All around me, shifters moved nearer. Konstantin’s link to the land must be something all shifters understood and revered. It was certainly something I wanted to know more about. If we ever returned to the library deep beneath the Antarctic land mass, it was the first thing I’d look up.
“The seventh world is slow, sluggish,” Konstantin went on. “But she was willing to talk with me. She was working up to crafting a defense, but the simplest route for it was adding more water to the already porous earth, creating quicksand.”
“I’d have liked to have seen that,” the dark-haired woman who’d lost her mate said. “Those unholy bastards thrashing around up to their scaled heads in slime.”
“They’d still have had access to magic to break free,” Konstantin reminded her, “but they’d have had no choice but to leave. I understand why you’ve chosen not to live there.”
“We tried to establish an outpost,” Gustaf said, “but
everything we constructed eventually sank. Wood rots in all that damp, and stones drift into the mud.”
“The most important part is all the serpents on the seventh world are dead,” Konstantin went on.
Cheers erupted all around—along with hoots and howls and bird noises. He waited for them to die down before continuing.
“Our current task is ensuring the remainder of the worlds in this system are free from serpent taint. My small group will return to the first world. The remaining worlds are the fourth, fifth, eighth, ninth, and tenth.”

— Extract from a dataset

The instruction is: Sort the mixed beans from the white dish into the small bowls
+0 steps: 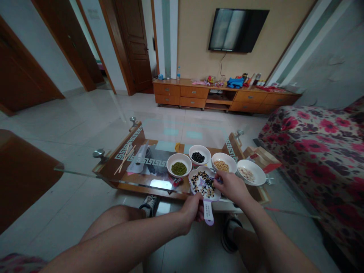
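Note:
A white fan-shaped board with a handle (209, 214) is covered with black and yellow beans around a purple figure. My left hand (191, 210) grips its near edge, thumb on top, just left of the handle. Over the board's right side, my right hand (230, 185) is closed in a pinch, with a thin dark stick-like piece (212, 178) at its fingertips; its kind is unclear. Behind the board stand a bowl of green beans (179, 167), a bowl of black beans (198, 157) and a bowl of yellow beans (222, 165). A bowl of pale flat seeds (247, 174) is furthest right.
The bowls stand on a glass-topped table (159, 186). Wooden sticks (124, 158) and a clear plastic sheet (139, 157) are at its left. A brown paper bag (264, 159) sits right, near the floral sofa (313, 140). A low cabinet (193, 96) lines the wall.

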The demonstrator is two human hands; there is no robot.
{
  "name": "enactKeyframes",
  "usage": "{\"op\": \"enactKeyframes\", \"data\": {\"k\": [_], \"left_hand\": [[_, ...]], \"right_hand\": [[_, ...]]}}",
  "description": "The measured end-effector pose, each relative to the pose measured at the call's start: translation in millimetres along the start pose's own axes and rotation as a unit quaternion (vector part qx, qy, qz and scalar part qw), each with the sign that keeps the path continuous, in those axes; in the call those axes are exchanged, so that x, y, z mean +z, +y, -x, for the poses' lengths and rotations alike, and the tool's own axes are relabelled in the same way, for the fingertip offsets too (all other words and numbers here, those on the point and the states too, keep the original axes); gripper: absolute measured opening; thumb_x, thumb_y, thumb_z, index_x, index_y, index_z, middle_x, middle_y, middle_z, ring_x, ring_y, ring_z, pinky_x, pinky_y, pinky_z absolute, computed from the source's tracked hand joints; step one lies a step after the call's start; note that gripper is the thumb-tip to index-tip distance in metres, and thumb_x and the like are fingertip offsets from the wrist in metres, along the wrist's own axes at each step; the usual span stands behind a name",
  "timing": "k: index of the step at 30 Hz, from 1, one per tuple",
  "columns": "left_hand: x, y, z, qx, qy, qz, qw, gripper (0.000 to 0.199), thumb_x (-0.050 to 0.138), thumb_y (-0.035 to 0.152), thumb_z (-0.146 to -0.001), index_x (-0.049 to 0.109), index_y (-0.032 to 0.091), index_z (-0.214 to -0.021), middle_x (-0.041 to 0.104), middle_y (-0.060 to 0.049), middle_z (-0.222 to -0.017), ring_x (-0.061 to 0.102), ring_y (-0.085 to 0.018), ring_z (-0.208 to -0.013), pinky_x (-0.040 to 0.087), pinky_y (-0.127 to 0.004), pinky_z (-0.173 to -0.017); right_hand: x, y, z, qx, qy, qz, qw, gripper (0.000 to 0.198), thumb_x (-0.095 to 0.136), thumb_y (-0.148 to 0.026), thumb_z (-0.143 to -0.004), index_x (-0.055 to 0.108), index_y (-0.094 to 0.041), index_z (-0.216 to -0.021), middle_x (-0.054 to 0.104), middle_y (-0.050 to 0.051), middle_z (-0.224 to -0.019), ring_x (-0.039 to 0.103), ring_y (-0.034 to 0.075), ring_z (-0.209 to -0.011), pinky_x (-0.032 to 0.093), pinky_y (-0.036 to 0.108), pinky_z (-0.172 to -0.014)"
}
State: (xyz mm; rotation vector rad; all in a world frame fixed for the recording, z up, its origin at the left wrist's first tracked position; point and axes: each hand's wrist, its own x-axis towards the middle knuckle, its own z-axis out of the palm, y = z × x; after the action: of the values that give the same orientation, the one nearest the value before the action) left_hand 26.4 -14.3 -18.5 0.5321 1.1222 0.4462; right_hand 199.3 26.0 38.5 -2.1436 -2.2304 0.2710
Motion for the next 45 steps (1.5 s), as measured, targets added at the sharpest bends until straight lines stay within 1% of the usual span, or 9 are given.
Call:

“Five and eight will go fast,” someone shouted. “Mostly humans.”
“Make sure no serpents are hiding in their midst,” Konstantin cautioned. “Although serpents are much like dragons in that we prefer living in groups. It would be very unusual to find a single serpent anywhere.”
He ran his whirling golden gaze over the crowd. “Volunteers? I seek ten shifters to visit the worlds I listed.”
“Ten for each world?” Gustaf asked.
“No. Two apiece.”
The broad-shouldered shifter moved quickly, light on his feet for such a big man, and tapped a shoulder here and another there.
“Consider yourselves forward guards,” Konstantin said. “If you locate serpents, do not engage them. Return here as quietly as possible. We will send a much larger crew, including dragons, to deal with any serpents you might find. Do any of those worlds contain shifters?”
“A few,” Nikolai replied.
“Bring them back here with you,” Kon instructed. “Assuming things go well, we will leave sometime tomorrow for Earth.”
“How long will we be gone?” someone asked.
“I wish I could tell you,” Kon answered.
“Must we all accompany you?” Gustaf asked, adding hurriedly, “Not that we won’t if you require such, my liege, but our crops sit at a precarious juncture. If no one is here to water them, we will have no grain during the cold season.”